No fueron bien las cosas en el clan de San Isidoro 24. En aquel otoño, en fechas que no recuerdo, enfermó y murió la abuela Severiana, creo que de una afección hepática; tenía setenta y uno o setenta y dos años. Mis recuerdos de los aconteceres de aquellos días son muy imprecisos, quizás esta muerte me parecía algo natural pues su edad era considerada avanzada en aquellos años. El abuelo Rafael acentuó desde entonces su condición de sombra silente; tía Salud y papá, que habían estado tan unidos a su madre, se daban cuenta, además, de que aquella muerte anunciaba la disolución del clan.

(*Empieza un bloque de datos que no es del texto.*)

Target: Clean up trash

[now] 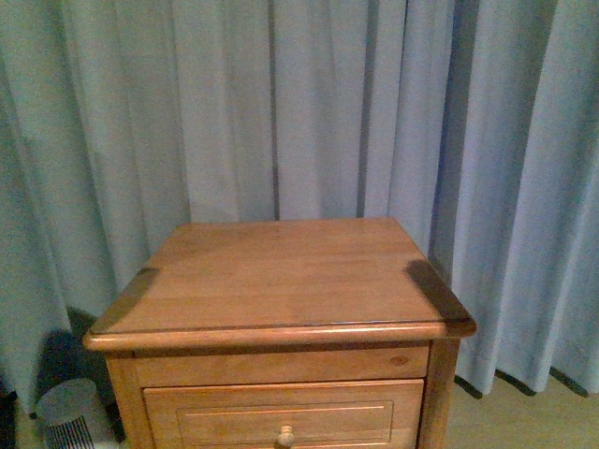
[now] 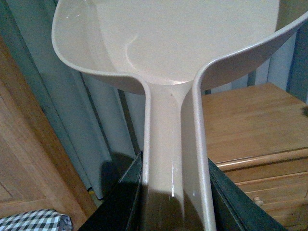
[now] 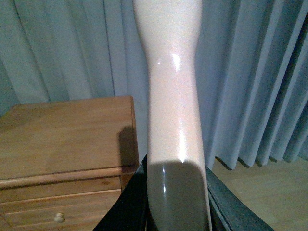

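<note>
Trash: we don't see it in any of our three views, so we can't say where it is.

Left fingers (image 2: 120, 202) are clamped on the handle of the dustpan (image 2: 168, 48), one dark finger on each side of it. The scoop is pale and glossy. The part of its inside we see is bare plastic with glare streaks.

Right fingers (image 3: 130, 202) are clamped on a pale handle (image 3: 171, 96). It runs out of frame, so we can't tell what's on the far end.

The table (image 1: 281, 271) is a wooden nightstand, square in the front view, with its top showing bare wood grain. Neither arm shows in that view. From the left wrist the table sits beyond the dustpan handle, partly hidden by it. From the right wrist it sits to one side of the pale handle.

The drawer (image 1: 281, 412) under the top is closed, with its knob (image 1: 285, 435) at the centre. Its contents are hidden.

Curtains (image 1: 281, 103) in blue-grey hang right behind the table and fill the background in all views.

A grey-white ribbed cylinder (image 1: 70, 416) stands on the floor beside the table's left front leg, against the curtain. We can't tell what it is.

In the left wrist view a black-and-white checked fabric (image 2: 33, 221) shows in the corner, next to a wooden panel (image 2: 24, 159).

The wood floor (image 3: 269, 187) shows beyond the right fingers.
</note>
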Robot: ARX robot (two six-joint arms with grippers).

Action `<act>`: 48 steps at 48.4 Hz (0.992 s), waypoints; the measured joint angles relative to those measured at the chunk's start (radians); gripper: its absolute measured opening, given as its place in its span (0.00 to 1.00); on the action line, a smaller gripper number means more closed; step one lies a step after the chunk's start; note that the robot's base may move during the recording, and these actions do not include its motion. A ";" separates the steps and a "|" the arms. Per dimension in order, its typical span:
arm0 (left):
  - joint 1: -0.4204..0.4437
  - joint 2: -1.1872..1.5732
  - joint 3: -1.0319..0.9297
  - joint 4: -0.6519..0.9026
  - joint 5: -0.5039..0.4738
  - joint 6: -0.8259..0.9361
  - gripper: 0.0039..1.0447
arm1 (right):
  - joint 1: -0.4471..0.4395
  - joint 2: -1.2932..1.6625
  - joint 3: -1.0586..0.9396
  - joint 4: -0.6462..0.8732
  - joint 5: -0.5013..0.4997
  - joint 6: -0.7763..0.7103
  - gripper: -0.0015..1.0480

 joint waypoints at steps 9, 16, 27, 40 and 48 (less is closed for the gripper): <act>0.000 0.000 0.000 0.000 0.002 0.000 0.27 | -0.001 0.000 0.000 0.000 0.001 0.000 0.19; -0.002 0.005 0.000 0.000 0.011 0.000 0.27 | -0.004 -0.003 0.000 0.000 0.006 0.004 0.19; 0.000 0.004 0.000 0.001 -0.005 0.000 0.27 | -0.004 0.002 0.000 0.000 -0.002 0.004 0.19; 0.000 0.004 -0.002 0.000 -0.004 0.000 0.27 | -0.003 0.005 -0.001 0.000 -0.003 0.004 0.19; 0.000 0.004 -0.002 0.000 -0.005 0.000 0.27 | -0.004 0.005 -0.001 -0.001 -0.003 0.003 0.19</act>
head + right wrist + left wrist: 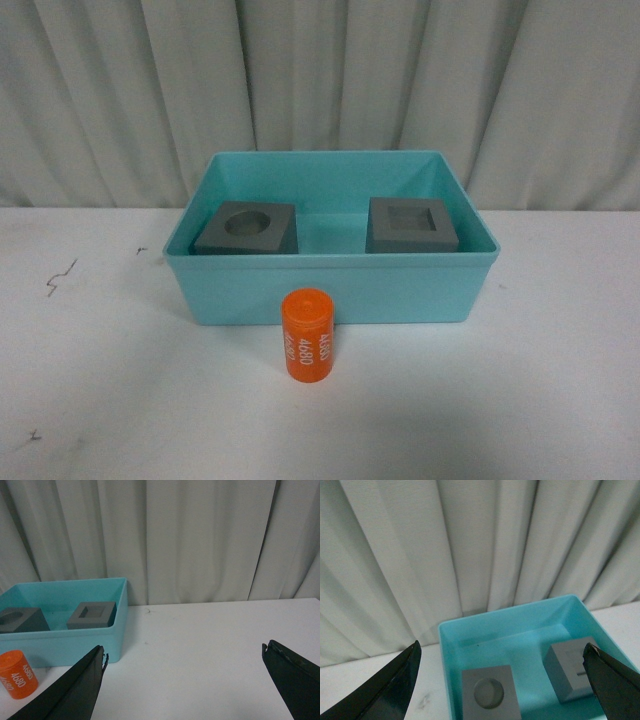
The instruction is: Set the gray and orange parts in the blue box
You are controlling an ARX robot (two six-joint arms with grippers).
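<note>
Both gray cubes (247, 229) sit in the blue box (400, 290). The orange cylinder (307, 335) stands just outside its near wall. My left gripper (500, 647) and right gripper (183, 649) are spread wide and empty, so I should grab it next

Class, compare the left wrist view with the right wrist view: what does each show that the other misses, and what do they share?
Only the left wrist view: the open left hand. Only the right wrist view: the open right hand and the orange cylinder, standing on the white table outside the blue box. Both: the blue box, holding the round-recess gray cube and the square-recess gray cube, and the pale curtain behind.
</note>
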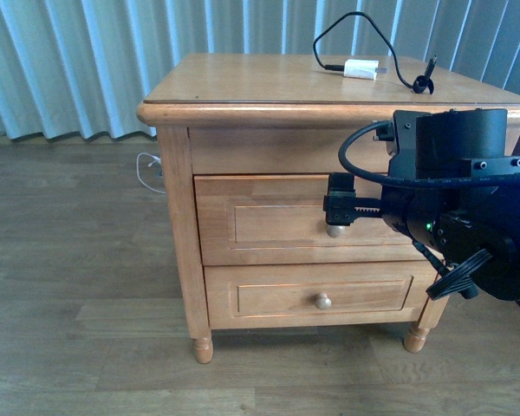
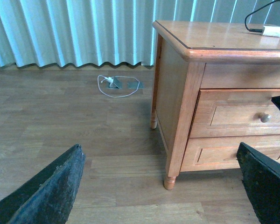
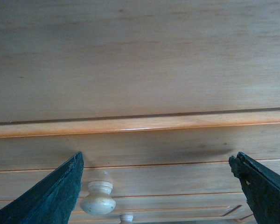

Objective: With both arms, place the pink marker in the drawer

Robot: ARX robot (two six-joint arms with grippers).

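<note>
1. Your nightstand (image 1: 178,225) stands on the floor with its upper drawer (image 1: 269,221) fully closed, so it needs opening first.
2. Your right gripper (image 1: 340,211) sits at the drawer's knob (image 1: 334,230), fingers spread wide, ready to close on it.
3. Your left gripper (image 2: 158,186) waits back, fingers wide, empty.
4. No pink marker shows in any view.

light: even daylight, we see it coming thru curtains (image 1: 69,61) behind | glare: soft sheen on nightstand (image 1: 269,80) top | shadows: faint, under top edge | focus: front sharp; wrist fingers (image 3: 46,196) blurred at edges | tint: cool bluish
</note>
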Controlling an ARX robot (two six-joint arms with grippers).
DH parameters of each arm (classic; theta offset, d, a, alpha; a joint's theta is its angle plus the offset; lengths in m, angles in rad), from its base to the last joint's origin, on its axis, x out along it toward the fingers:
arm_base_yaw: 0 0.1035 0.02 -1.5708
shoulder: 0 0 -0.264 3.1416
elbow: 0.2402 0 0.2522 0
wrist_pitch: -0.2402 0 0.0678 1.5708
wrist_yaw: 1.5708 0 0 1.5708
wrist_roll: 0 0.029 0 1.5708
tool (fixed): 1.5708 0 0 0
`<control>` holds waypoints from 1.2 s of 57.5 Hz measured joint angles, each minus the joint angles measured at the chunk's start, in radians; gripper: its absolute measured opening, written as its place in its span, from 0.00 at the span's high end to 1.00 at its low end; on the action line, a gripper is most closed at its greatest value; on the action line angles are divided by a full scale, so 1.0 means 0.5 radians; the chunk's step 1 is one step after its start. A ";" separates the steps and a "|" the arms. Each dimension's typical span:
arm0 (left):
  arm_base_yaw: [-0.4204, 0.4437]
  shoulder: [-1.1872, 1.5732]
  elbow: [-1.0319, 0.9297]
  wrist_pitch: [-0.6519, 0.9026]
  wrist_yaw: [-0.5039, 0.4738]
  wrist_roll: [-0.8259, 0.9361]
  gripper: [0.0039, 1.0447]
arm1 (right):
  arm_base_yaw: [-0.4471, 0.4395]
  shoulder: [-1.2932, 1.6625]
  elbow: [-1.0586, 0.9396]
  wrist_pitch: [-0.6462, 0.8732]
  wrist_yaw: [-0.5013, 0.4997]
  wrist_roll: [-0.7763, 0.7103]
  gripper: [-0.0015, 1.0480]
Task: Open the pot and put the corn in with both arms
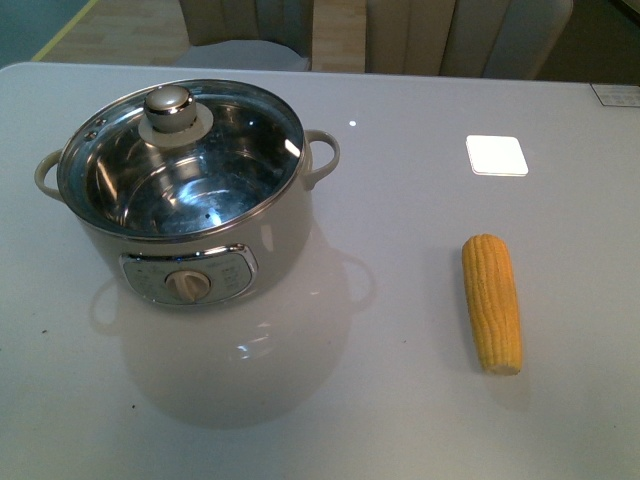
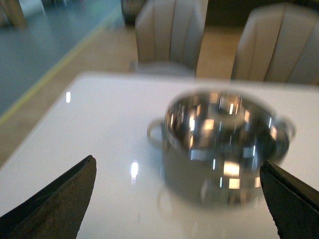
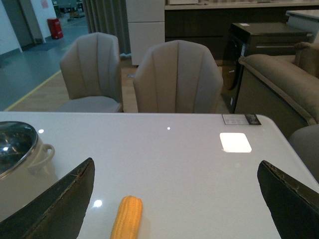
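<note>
Pot (image 1: 200, 215) sits on desk (image 1: 420, 430) toward left edge, glass lid (image 1: 215, 170) on, knob (image 1: 170, 108) on top. Corn (image 1: 492, 303) lies flat toward right edge, well apart from pot, long axis running roughly from near edge to far edge. Left gripper (image 2: 177, 160): jaws apart, empty, facing pot; view blurred. Right gripper (image 3: 175, 161): jaws apart, empty, corn just ahead, offset toward pot side. Judgement: left arm nearer lid, right arm nearer corn. Bare desk around both; chairs (image 3: 177, 74) beyond far edge.
</note>
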 joint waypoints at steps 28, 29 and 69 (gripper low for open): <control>-0.047 2.028 0.717 1.410 0.190 0.250 0.06 | 0.000 0.000 0.000 0.000 0.002 0.000 0.08; -0.050 2.059 0.733 1.424 0.191 0.252 0.06 | 0.000 0.000 0.000 0.000 0.002 0.000 0.08; -0.258 3.166 1.432 1.682 0.260 0.000 0.06 | 0.000 0.000 0.000 0.000 0.002 0.000 0.08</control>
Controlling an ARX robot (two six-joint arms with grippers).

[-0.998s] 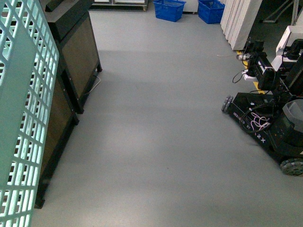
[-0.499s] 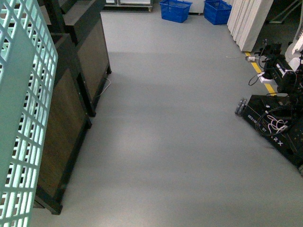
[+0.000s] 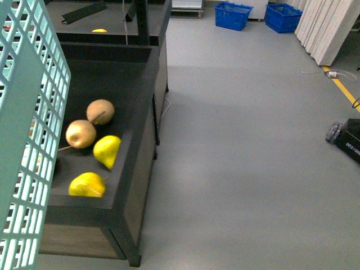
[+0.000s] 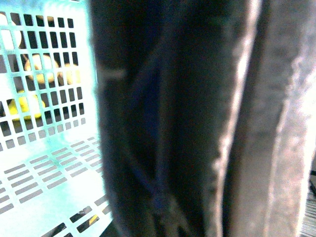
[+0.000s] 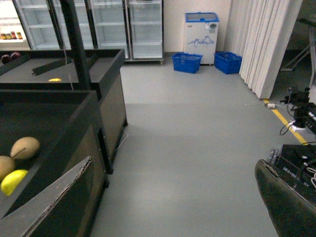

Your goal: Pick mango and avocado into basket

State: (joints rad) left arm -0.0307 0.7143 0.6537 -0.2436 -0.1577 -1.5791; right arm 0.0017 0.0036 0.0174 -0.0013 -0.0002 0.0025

En los últimos meses del año 39 se le presentaron a papá los primeros síntomas de una grave enfermedad, que lo tuvo a las puertas de la muerte y que no hizo crisis hasta bien entrado 1940; todo el invierno estuvo mal y empezó a salir en Semana Santa con breves escapadas para ver algún que otro paso en las proximidades de casa. Ya os he contado algo de esto y os he comentado las visitas, casi diarias, de Manolo Giménez durante la convalecencia de papá, que tanto contribuyeron a interesarme por los temas políticos. Yo no recuerdo haber rezado nunca con más fervor y, con perdón, con más exigencia a Dios; yo no podía soportar la pérdida de mi padre tras haber sufrido la de mi madre, tan pequeño. Gracias a Dios papá se recuperó totalmente y vivió veintiséis años más.
En estas fechas en las que empezaba para España el difícil camino de la posguerra, en las que yo iniciaba mi vida universitaria y la familia se reponía de los males que la vida concentra a veces en pocos meses, pongo punto final a esta carta con los besos y abrazos de siempre.